▸ Instructions to follow: Write out the data exactly, keeping every line.

(Beginning of The data)

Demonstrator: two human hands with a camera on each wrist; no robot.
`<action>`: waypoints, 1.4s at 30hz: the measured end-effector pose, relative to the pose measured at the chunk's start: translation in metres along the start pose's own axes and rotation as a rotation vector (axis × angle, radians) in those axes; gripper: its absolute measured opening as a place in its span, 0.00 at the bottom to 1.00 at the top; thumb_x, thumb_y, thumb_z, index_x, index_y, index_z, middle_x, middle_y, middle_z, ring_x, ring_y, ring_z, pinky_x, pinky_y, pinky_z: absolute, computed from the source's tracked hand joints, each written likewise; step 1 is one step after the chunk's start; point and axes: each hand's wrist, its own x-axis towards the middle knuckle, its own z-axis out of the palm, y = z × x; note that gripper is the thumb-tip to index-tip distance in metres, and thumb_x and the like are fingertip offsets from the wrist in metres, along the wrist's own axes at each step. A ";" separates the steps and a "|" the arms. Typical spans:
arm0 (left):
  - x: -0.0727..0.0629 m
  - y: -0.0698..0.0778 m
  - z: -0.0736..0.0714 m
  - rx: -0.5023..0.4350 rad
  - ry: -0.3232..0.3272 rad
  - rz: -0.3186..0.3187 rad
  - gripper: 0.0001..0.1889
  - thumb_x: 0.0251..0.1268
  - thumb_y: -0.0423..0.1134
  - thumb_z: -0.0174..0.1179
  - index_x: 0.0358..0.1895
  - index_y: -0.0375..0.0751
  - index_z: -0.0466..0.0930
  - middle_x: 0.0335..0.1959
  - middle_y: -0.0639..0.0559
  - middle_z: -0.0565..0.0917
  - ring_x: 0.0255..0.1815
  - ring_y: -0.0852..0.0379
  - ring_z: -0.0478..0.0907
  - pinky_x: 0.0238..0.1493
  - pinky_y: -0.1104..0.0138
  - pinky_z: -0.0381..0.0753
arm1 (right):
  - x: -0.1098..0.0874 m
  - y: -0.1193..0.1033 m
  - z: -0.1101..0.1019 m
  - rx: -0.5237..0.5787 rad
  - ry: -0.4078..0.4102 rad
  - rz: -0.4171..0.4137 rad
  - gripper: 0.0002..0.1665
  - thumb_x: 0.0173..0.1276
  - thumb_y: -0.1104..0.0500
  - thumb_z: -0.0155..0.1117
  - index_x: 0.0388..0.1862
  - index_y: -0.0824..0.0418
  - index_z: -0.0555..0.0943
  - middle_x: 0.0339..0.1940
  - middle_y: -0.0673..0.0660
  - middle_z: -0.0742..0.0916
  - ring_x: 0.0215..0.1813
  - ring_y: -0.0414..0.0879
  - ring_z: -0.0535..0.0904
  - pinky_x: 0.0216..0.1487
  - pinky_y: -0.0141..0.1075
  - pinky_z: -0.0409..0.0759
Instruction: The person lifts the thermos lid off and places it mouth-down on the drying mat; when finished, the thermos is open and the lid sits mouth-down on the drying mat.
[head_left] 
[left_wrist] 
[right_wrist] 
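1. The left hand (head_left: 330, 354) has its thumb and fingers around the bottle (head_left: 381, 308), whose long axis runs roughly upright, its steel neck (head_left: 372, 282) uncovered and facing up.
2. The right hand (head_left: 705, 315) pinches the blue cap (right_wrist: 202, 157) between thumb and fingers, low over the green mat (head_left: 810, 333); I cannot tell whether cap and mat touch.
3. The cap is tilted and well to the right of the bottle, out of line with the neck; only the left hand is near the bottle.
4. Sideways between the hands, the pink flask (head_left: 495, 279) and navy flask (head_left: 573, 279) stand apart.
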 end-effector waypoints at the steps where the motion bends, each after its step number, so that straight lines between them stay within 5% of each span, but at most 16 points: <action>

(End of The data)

▸ Response to the exercise:
Demonstrator: two human hands with a camera on each wrist; no robot.
`<action>`: waypoints, 1.4s at 30hz: the measured end-effector pose, relative to the pose measured at the chunk's start: translation in metres along the start pose's own axes and rotation as a rotation vector (axis × angle, radians) in those axes; gripper: its absolute measured opening as a place in its span, 0.00 at the bottom to 1.00 at the top; thumb_x, thumb_y, thumb_z, index_x, index_y, index_z, middle_x, middle_y, middle_z, ring_x, ring_y, ring_z, pinky_x, pinky_y, pinky_z: absolute, computed from the source's tracked hand joints, each written likewise; step 1 is one step after the chunk's start; point and axes: each hand's wrist, its own x-axis towards the middle knuckle, its own z-axis out of the palm, y = z × x; note that gripper is the thumb-tip to index-tip distance in metres, and thumb_x and the like are fingertip offsets from the wrist in metres, along the wrist's own axes at each step. A ";" separates the steps and a "|" the arms. Typical spans:
arm0 (left):
  - x: -0.0727..0.0629 m
  - y: -0.0698..0.0778 m
  - z: -0.0736..0.0714 m
  - rx: -0.5023..0.4350 rad
  - ry: -0.3232..0.3272 rad
  - rz: -0.3186..0.3187 rad
  - gripper: 0.0001..0.1889
  - thumb_x: 0.0251..0.1268
  - thumb_y: -0.0423..0.1134
  - thumb_z: -0.0174..0.1179
  - index_x: 0.0358..0.1895
  - index_y: -0.0375..0.0751
  - index_z: -0.0466..0.0930
  - middle_x: 0.0335..0.1959
  - middle_y: -0.0639..0.0559
  - middle_z: -0.0565..0.0917
  - ring_x: 0.0255..0.1815
  - ring_y: -0.0852..0.0379
  - ring_z: -0.0478..0.0907
  - pinky_x: 0.0238..0.1493
  - pinky_y: -0.1104..0.0138
  - pinky_z: -0.0381..0.0753
arm1 (right):
  - x: -0.1098..0.0874 m
  - y: -0.1193..0.1033 m
  - z: -0.1101..0.1019 m
  - rx: -0.5237..0.5787 rad
  - ry: -0.4078..0.4102 rad
  - rz: -0.4171..0.4137 rad
  - gripper: 0.0002..0.1665
  - thumb_x: 0.0173..0.1276
  - thumb_y: -0.1104..0.0500
  - thumb_z: -0.0155..0.1117
  - index_x: 0.0388..0.1862
  - index_y: -0.0824..0.0418
  - index_z: -0.0555..0.0943
  - middle_x: 0.0339..0.1940
  - middle_y: -0.0673..0.0660
  - middle_z: -0.0742..0.0916
  - ring_x: 0.0215..0.1813
  - ring_y: -0.0414..0.0879
  - ring_z: -0.0535..0.0904
  - pinky_x: 0.0216..0.1487
  - pinky_y: -0.0141..0.1075
  - pinky_z: -0.0409..0.0759
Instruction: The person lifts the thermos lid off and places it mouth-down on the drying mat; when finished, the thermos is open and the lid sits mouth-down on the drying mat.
[head_left] 
[left_wrist] 
[right_wrist] 
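1. The left hand (head_left: 330, 354) has its thumb and fingers around the bottle (head_left: 381, 308), whose long axis runs roughly upright, its steel neck (head_left: 372, 282) uncovered and facing up.
2. The right hand (head_left: 705, 315) pinches the blue cap (right_wrist: 202, 157) between thumb and fingers, low over the green mat (head_left: 810, 333); I cannot tell whether cap and mat touch.
3. The cap is tilted and well to the right of the bottle, out of line with the neck; only the left hand is near the bottle.
4. Sideways between the hands, the pink flask (head_left: 495, 279) and navy flask (head_left: 573, 279) stand apart.
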 end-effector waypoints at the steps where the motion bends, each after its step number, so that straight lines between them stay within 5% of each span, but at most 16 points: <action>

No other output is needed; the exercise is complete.